News Release

Evolution: New Emmy Noether group investigates interactions between bacteria and insects

Grant and Award Announcement

Martin-Luther-Universität Halle-Wittenberg

Michael Gerth

image: Michael Gerth will be the head of the new research group view more 

Credit: Stefan Bernhardt / iDiv

The German Research Foundation (DFG) has accepted the biologist Dr Michael Gerth into the Emmy Noether programme and will fund his work with up to 1.4 million euros in the coming years. With this funding, Gerth will move from the UK to the Martin Luther University Halle-Wittenberg (MLU) and establish his own working group at the German Centre for Integrative Biodiversity Research (iDiv). His research focuses on the evolution of special bacteria, which live in flies, bees and other insects.

The bacteria of Gerth's research focus often provide substantial benefits to their host animals: these tiny "roommates" can, for example, produce important nutrients such as vitamins, or toxins that help ward off parasites. The relationship between bacteria and host may even deepen to the point where the bacteria affect the animal’s reproduction. In some insects, the offspring can also develop from unfertilised ovules; in bees, this is how the male drones develop. "Wolbachia bacteria can manipulate their host in such a way that only female offspring are born, which are central to the transmission of the bacteria," says Dr Michael Gerth.

Some bacteria also move between different animal species. "So far, little is known about what makes bacteria successful when changing hosts and what effects their new environment has on them, for example how their genetic material evolves as a result of the change," says Gerth. This is where his new research group comes in: In laboratory experiments with various species of the Drosophila fruit fly, Gerth's team will investigate how the DNA of Spiroplasma bacteria changes when they are transferred from one species to another. In studies with wild bees, the genetic material of Wolbachia bacteria will be examined in more detail. 

"We want to find out which strains are found particularly often and which are particularly rare in wild bees. By comparing the genomic data from the laboratory and from nature, we will investigate whether there are genetic patterns which can be associated with successful host transfer," says Gerth.
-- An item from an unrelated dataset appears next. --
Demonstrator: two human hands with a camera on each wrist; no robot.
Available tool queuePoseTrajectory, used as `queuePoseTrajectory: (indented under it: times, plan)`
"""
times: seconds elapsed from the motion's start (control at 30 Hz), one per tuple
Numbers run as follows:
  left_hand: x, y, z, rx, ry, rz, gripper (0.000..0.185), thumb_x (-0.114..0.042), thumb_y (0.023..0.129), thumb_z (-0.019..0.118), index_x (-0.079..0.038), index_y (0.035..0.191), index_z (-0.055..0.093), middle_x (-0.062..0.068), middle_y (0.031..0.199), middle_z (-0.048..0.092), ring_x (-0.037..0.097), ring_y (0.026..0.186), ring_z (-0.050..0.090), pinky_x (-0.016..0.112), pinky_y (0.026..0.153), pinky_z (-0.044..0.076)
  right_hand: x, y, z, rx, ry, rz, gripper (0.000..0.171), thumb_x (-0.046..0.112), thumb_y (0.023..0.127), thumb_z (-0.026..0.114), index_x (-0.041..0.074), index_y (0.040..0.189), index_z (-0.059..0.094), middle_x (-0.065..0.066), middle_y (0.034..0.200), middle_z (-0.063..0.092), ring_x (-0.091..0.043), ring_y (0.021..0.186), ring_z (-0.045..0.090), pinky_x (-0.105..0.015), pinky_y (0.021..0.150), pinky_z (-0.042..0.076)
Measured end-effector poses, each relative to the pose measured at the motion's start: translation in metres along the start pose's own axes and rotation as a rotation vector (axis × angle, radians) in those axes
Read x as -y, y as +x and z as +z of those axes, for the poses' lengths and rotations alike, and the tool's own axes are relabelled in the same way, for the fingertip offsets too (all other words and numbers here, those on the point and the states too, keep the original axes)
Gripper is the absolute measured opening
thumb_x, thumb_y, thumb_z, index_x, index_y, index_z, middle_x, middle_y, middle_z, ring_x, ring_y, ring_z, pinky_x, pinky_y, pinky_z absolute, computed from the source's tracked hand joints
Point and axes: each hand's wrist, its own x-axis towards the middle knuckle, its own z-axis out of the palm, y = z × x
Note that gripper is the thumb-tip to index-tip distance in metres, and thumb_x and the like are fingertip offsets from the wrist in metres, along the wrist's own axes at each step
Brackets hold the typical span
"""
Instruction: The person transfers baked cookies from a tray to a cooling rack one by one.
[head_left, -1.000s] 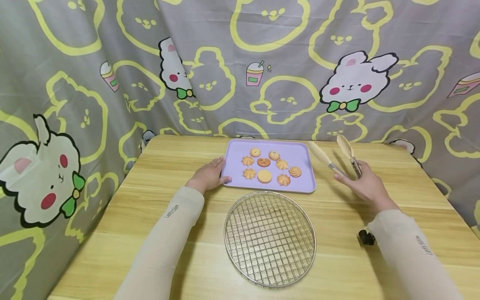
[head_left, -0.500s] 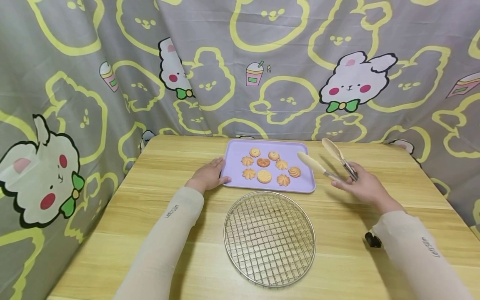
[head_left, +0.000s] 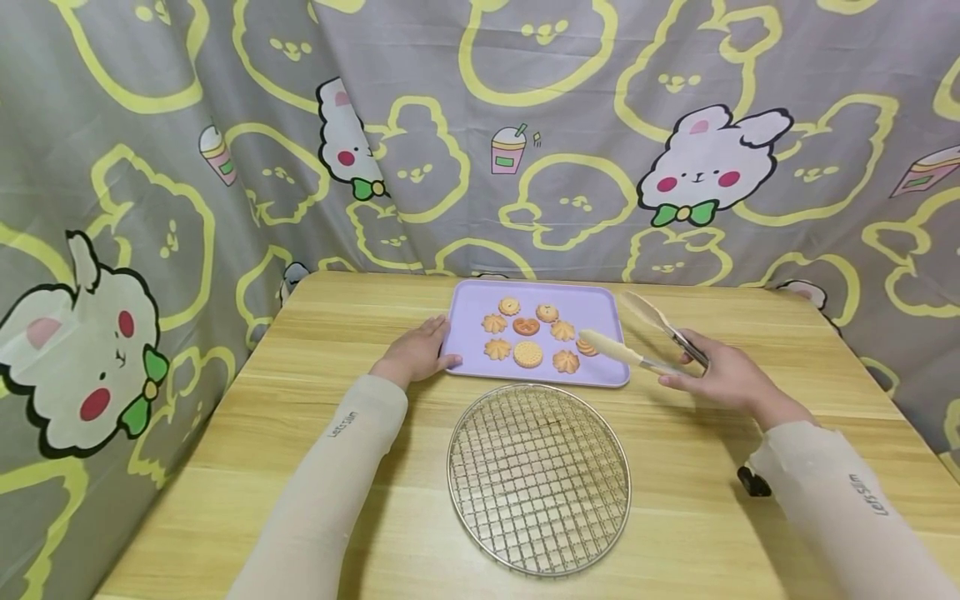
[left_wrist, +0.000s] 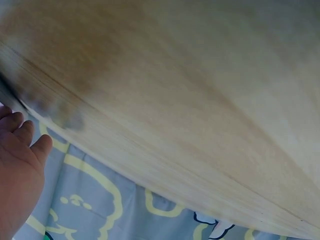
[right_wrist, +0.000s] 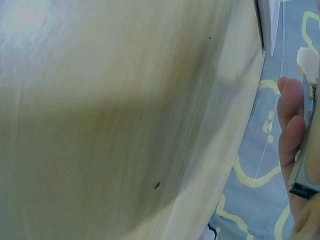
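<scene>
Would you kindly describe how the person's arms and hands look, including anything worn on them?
The left sleeve and right sleeve are pale cream, each with small dark lettering that appears to read "Let's Slim". The left hand and right hand are gloveless. A small black item shows beside the right cuff; what it is, I cannot tell.

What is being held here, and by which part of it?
The tongs, by their metal handles behind the pale tips, in the right hand. The left hand just touches the purple tray.
</scene>
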Motion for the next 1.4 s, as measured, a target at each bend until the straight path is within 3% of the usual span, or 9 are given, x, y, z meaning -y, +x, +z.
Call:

The influence of environmental factors, such as rising temperatures, on these processes will also be examined. 

The biologist has found optimum conditions for his research in Central Germany: "iDiv offers a unique research environment in Germany and very good infrastructure for my work. MLU has an internationally renowned zoology department whose topics complement my areas of research very well," says the scientist. 

Michael Gerth was born in 1985 and studied biology at Leipzig University from 2005 to 2010. In 2015 he obtained his doctorate there with a thesis on Wolbachia bacteria in bees. Subsequently, he spent two years conducting research on a European Union Marie Sklodowska Curie Fellowship at the University of Liverpool in the UK and, until recently, worked as a lecturer at Oxford Brookes University. 

The DFG's Emmy Noether programme is aimed at outstanding early career researchers. By independently leading a junior research group over a period of up to six years, they are prepared to satisfy the prerequisites for appointment as a professor. The programme is named after the mathematician Emmy Noether who, at the beginning of the 20th century, was the first German woman to become a university lecturer in the field of mathematics.